Jason Kidd never had that opportunity and never coached. Being a coach on the court as a player is different than being an actual head coach. He barely retired when the Nets hired him. Adding to that, Kidd was given high expectations in his first year as the coach of the Nets. Saddled with one of the most expensive rosters in recent history, which is definitely in the NBA luxury tax territory, Kidd had to win-now because his team owner, Mikhail Prokhorov, said so. But, he did not have the luxury of putting together his team and forging an identity with the likes of an aged Kevin Garnett, old Paul Pierce, a big-shot-taking Joe Johnson, big ego Deron Williams and scoring post-man Brook Lopez.
Jason Kidd, overwhelmed as a new head coach in The Association, even coached the preseason summer league team for the Nets to get more coaching experience. Sorry Jason, that’s a good start, but you’re coaching your bench players. He should’ve let his assistants take care of the summer league.
Kidd’s Nets stand at one of the worst records of 3-9, dead last in their division. In Jackson’s rookie year, his Warriors were 4th of 5 teams in the Pacific Division at 23-43, but have improved since then because of retooling his roster the way he wanted to.
Blame the media. The San Antonio Spurs continue to grind out victories and success, two things that many organizations would want to have in a heartbeat. But, the ESPN’s of the world ignore the sustained success of the Spurs because they seem too boring!
Boring? Racking up win after win is boring? Making the NBA Finals last year and barely losing to the Miami Heat, who were on the ropes in Game 6 until this crucial 3 by Ray Allen:
Coach Gregg Popovich is a masterful head coach. He’s been a fixture in San Antonio since 1996, which is a little longer than Tim Duncan’s tenure in San Antonio. His personnel specifically work in his system. Heck, Robert Horry was a key contributor on one team, Steve Kerr shot 3s like he was on the old Michael Jordan-led Bulls and Stephen Jackson made his name by playing with the Spurs. They should’ve had last year’s, if not for Ray Allen’s 3, Danny Green and Gary Neal’s cold streak and ultimately, Manu Ginobli’s historic ineffectiveness.

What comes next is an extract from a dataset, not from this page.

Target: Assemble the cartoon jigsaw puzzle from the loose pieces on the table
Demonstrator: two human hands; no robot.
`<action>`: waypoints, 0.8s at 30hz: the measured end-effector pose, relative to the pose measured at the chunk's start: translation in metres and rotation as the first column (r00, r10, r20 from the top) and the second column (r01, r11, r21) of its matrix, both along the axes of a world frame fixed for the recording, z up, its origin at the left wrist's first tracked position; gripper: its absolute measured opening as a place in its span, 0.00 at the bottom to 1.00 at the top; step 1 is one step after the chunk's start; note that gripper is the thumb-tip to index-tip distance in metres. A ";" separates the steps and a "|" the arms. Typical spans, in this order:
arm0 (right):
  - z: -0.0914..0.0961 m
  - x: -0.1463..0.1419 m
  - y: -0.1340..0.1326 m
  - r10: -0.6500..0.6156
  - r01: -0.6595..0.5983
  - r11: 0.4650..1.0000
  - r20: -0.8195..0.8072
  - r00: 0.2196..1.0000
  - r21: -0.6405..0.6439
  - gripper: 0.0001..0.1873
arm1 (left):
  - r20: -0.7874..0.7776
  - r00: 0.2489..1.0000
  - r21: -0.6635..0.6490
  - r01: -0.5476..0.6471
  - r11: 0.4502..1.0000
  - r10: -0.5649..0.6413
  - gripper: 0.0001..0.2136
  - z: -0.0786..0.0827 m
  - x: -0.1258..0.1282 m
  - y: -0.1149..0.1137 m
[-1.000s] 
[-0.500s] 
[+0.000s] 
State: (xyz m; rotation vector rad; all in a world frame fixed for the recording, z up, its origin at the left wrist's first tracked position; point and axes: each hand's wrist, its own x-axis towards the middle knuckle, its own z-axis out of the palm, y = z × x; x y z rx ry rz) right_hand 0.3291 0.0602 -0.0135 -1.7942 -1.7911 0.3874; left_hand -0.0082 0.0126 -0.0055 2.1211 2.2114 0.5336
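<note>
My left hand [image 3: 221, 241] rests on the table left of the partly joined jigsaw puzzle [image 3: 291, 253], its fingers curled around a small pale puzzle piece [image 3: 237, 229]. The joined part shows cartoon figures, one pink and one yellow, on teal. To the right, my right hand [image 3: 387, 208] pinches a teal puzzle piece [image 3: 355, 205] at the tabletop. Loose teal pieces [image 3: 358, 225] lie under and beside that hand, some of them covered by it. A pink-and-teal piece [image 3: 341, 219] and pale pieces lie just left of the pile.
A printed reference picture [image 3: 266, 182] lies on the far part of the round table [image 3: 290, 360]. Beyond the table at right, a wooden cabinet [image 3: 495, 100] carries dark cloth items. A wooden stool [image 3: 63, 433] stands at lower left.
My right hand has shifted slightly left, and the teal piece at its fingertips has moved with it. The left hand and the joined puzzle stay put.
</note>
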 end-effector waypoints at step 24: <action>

He has a lifetime record of 905-423, a winning percentage of 0.681. He is fifth all-time behind Phil Jackson, Boston’s Red Auerbach, Laker’s John Kundla and Pat Riley. He has won four NBA Finals: 1999, 2003, 2005, 2007. Did you remember that? Who are other multiple Finals-winning coaches in the league today? Erik Spoelstra of the Miami Heat.
Seriously. He’s the only multi-Finals winning coach other than Spoelstra in the coaching ranks. Doc Rivers has won one championship and lost another, Mike Brown has lost one championship in his first stint at Cleveland and Rick Carlisle won one with the Mavericks in 2011. Check Wikipedia.
Pop, as people call him, is not a friendly interviewee on TV. It’s because he feels he should be spending time strategizing and not talking with the media. He wants to win. Take a look at NBA.com’s “Best of Coach Pop” interviews:
And now for Dallas Mavericks coach Rick Carlisle pulling a “Pop”:
The Spurs are winning and sit at 11-1. You know if the Heat were 11-1, the media would be talking about the unbeatable Bulls season record of 72 wins in a season. Is winning boring after all?